Pep Muñoz

Personal information
- Full name: José Muñoz Zoyo
- Date of birth: 2 August 1979 (age 47)
- Place of birth: Terrassa, Spain

Team information
- Current team: Bengaluru (manager)

Managerial career
- Years: Team
- 2004–2006: Lleida (fitness coach)
- 2008–2012: Lleida (youth)
- 2012–2015: Barcelona (U19 assistant)
- 2015–2016: Barcelona B (assistant)
- 2016–2019: Qingdao FC (assistant)
- 2019–2022: Shandong Taishan (assistant)
- 2022–2023: China (assistant)
- 2023–2025: Svay Rieng
- 2025–2026: Shenzhen Peng City
- 2026–: Bengaluru

= Pep Muñoz =

Spanish football manager (born 1979)

José Muñoz Zoyo (born 2 August 1979) is a Spanish professional football manager who manages Bengaluru.

==Career==
During the summer of 2011, he was appointed as an assistant manager of the under-19 team of Spanish La Liga side Barcelona, helping them win the 2013–14 UEFA Youth League.
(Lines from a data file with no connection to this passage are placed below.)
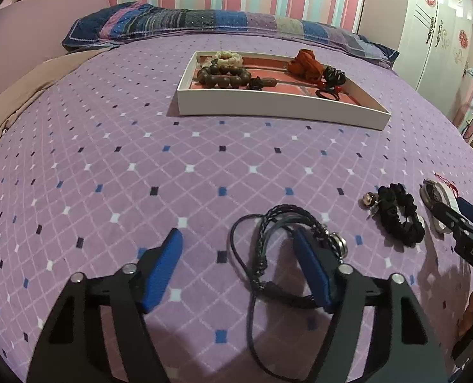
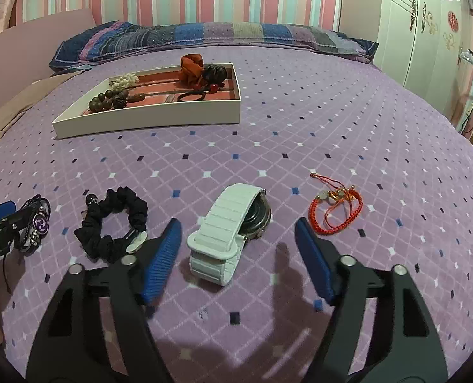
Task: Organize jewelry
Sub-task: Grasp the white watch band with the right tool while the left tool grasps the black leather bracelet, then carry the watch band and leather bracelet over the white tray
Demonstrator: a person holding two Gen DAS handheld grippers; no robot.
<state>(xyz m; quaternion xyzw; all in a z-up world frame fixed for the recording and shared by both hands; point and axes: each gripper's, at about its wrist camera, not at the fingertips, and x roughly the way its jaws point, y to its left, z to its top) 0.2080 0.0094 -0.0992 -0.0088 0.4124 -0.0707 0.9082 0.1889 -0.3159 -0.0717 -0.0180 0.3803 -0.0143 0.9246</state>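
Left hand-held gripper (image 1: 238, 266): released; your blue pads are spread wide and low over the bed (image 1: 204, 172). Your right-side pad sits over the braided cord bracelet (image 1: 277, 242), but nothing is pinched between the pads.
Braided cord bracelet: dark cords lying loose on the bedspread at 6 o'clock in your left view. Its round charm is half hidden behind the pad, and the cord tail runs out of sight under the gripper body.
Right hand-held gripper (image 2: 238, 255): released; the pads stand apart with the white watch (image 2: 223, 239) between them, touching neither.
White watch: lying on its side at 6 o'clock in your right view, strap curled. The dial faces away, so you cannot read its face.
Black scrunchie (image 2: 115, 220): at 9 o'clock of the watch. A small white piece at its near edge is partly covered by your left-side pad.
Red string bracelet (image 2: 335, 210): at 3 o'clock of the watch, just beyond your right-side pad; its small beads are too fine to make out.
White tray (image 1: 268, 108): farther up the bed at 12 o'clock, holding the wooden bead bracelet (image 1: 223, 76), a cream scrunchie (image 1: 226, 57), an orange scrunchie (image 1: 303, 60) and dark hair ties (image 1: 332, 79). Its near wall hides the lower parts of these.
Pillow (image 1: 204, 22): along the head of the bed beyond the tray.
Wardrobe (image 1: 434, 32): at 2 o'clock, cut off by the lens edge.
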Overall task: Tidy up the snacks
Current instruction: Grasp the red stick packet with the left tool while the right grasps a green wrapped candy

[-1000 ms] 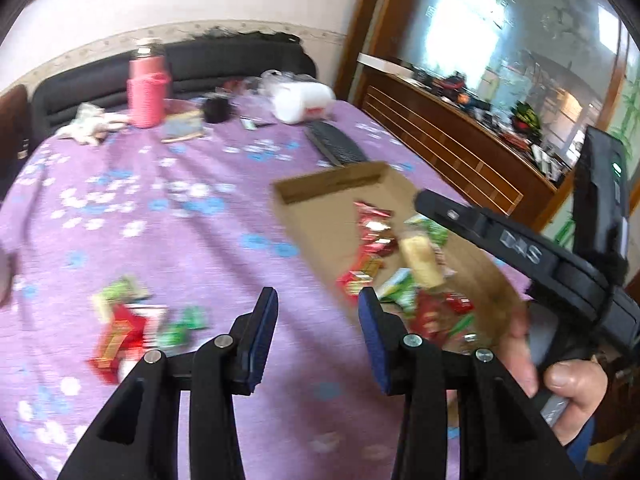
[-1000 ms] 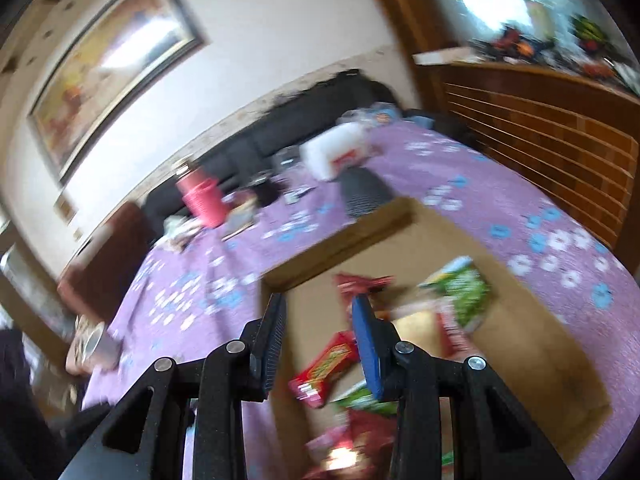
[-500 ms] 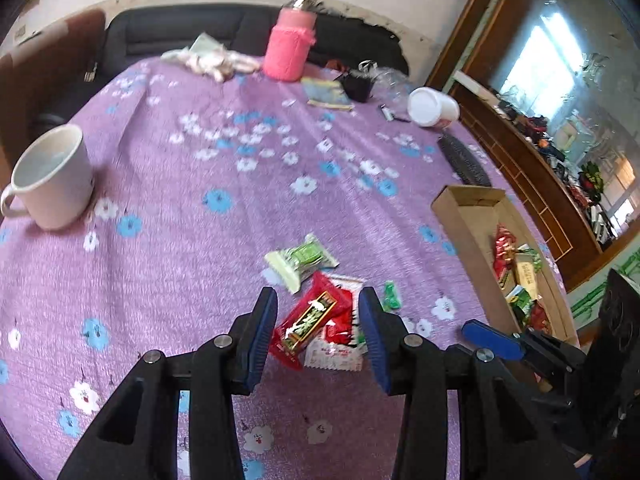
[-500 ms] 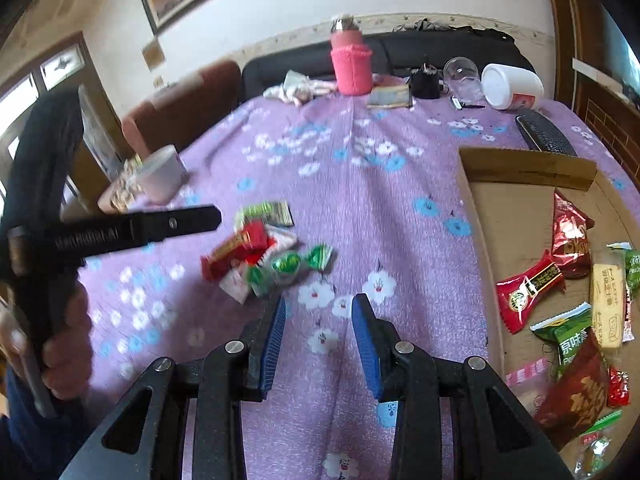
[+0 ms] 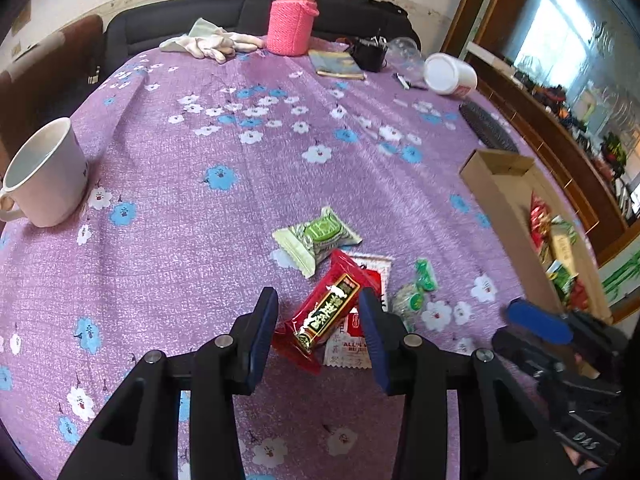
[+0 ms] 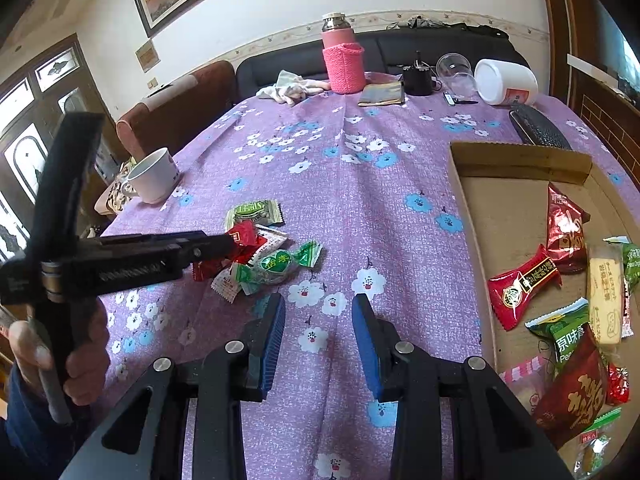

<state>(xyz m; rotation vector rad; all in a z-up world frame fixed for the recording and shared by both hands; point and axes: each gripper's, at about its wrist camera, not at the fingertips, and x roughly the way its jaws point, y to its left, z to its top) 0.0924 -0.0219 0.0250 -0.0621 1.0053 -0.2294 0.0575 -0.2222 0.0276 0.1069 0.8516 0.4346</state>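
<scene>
Loose snacks lie in a pile on the purple flowered cloth: a red snack packet, a pale green packet, a green candy and a white-red sachet. My left gripper is down over the pile with its jaws closing, and both pads touch the red packet's edges. From the right wrist, the left gripper reaches into the same pile. My right gripper hovers open and holds nothing above bare cloth, just left of the cardboard box holding several snacks.
A white mug stands at the left edge. At the far end are a pink flask, gloves, a tipped white jar and a black case. A person's hand holds the left gripper.
Both grippers swung left from over the box to the loose pile. The left one sank onto the red packet and its jaws narrowed around it. The right jaws kept their gap.
</scene>
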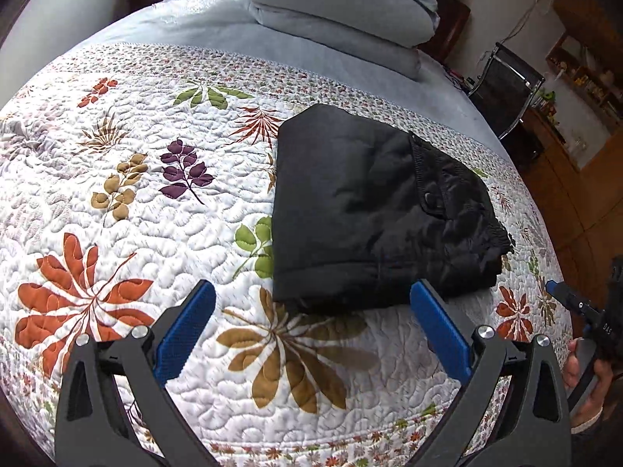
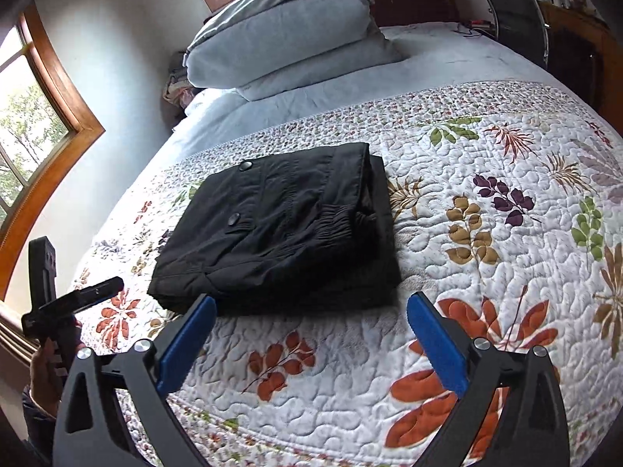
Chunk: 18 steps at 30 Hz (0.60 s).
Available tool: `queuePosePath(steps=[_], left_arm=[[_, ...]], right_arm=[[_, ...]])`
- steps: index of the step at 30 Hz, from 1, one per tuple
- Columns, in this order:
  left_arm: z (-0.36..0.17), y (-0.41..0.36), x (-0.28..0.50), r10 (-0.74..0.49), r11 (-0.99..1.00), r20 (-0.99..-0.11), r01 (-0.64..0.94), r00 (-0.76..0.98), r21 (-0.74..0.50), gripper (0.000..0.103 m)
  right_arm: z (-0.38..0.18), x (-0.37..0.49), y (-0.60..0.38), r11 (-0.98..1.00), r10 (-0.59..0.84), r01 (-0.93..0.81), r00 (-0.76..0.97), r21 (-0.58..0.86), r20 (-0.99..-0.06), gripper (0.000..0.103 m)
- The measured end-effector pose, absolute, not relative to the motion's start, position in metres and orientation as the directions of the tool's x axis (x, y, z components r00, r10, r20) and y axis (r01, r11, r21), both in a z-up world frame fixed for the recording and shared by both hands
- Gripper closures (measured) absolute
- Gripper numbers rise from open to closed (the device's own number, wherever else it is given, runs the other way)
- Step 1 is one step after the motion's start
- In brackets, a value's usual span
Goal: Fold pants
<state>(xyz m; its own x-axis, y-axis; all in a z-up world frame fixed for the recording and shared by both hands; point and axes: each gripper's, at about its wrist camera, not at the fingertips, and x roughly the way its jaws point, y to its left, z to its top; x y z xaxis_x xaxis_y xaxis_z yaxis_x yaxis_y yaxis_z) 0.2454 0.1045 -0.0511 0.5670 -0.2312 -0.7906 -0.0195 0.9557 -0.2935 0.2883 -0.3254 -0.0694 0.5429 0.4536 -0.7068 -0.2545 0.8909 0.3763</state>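
I see the black pants (image 1: 373, 210) folded into a compact, squarish bundle, lying flat on the floral quilt (image 1: 136, 202). In the left wrist view the bundle sits right of centre, just beyond the blue fingertips. In the right wrist view the same pants (image 2: 280, 229) sit left of centre, waistband side up, with two round buttons and the gathered elastic band showing on the top layer.

My left gripper (image 1: 311, 303) has its jaws spread wide, nothing between them, only quilt under the gap. Its right blue pad (image 1: 440, 334) overlaps the near edge of the bundle in the picture; I cannot tell if it touches, it looks raised off the fabric. My right gripper (image 2: 311, 311) is likewise spread wide and holds nothing; its left blue pad (image 2: 187, 346) lines up with the bundle's near edge, contact unclear.

Each gripper shows in the other's view. At the right edge of the left wrist view I catch the right gripper's blue tip and black body, with the person's hand (image 1: 584, 373) wrapped round the handle. At the lower left of the right wrist view the left gripper (image 2: 74, 299) sits beside the bed edge, held by a hand (image 2: 43, 373).

Beyond the quilt is a pale blue sheet (image 1: 218, 27) with stacked grey-blue pillows (image 2: 280, 31). Wood-framed windows (image 2: 35, 116) are at left of the right view, and a black chair with a chrome frame (image 1: 506, 89) stands beside the bed.
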Motion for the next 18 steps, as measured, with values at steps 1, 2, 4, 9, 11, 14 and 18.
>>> queuePosePath(steps=[1,2,4,9,11,14,18], left_arm=[[-0.047,0.102,0.237,-0.225,0.958,-0.789,-0.018,0.572,-0.286,0.003],[-0.044,0.101,0.231,-0.215,0.961,-0.788,-0.018,0.576,-0.276,0.003],[-0.036,0.099,0.218,-0.200,0.966,-0.780,-0.015,0.593,-0.259,0.003],[-0.022,0.085,0.191,-0.157,0.979,-0.763,-0.005,0.627,-0.205,0.003],[-0.017,0.081,0.185,-0.152,0.982,-0.757,0.009,0.636,-0.190,0.003],[-0.009,0.075,0.174,-0.137,0.987,-0.749,0.022,0.649,-0.162,0.003],[0.006,0.068,0.158,-0.124,0.990,-0.730,0.034,0.672,-0.136,0.003]], right_arm=[[-0.066,0.280,-0.323,0.892,0.452,-0.251,0.551,0.377,-0.702,0.004],[-0.063,0.276,-0.322,0.891,0.452,-0.256,0.555,0.374,-0.698,0.004],[-0.056,0.263,-0.317,0.898,0.440,-0.265,0.563,0.351,-0.700,0.004],[-0.043,0.239,-0.310,0.907,0.421,-0.287,0.585,0.308,-0.693,0.004],[-0.039,0.231,-0.308,0.905,0.426,-0.296,0.589,0.306,-0.687,0.004],[-0.034,0.221,-0.306,0.903,0.428,-0.302,0.591,0.304,-0.684,0.004],[-0.027,0.207,-0.303,0.905,0.424,-0.308,0.598,0.294,-0.680,0.004]])
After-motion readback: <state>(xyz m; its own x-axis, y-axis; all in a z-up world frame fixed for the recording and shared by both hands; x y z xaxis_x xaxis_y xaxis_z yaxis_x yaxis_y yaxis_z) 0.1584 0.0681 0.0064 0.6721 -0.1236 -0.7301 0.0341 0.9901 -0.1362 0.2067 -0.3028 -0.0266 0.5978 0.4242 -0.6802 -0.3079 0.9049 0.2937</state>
Subsequently, he was appointed as an assistant manager of the China national football team.

Ahead of the 2023–24 season, he was appointed manager of Cambodian side Svay Rieng, helping the club win the league title. Two years later, he was appointed manager of Chinese side Shenzhen Peng City, before being appointed manager of Indian side Bengaluru in 2026.

==Personal life==
Muñoz was born on 2 August 1979. Born in Terrassa, Spain, he obtained a UEFA Pro License.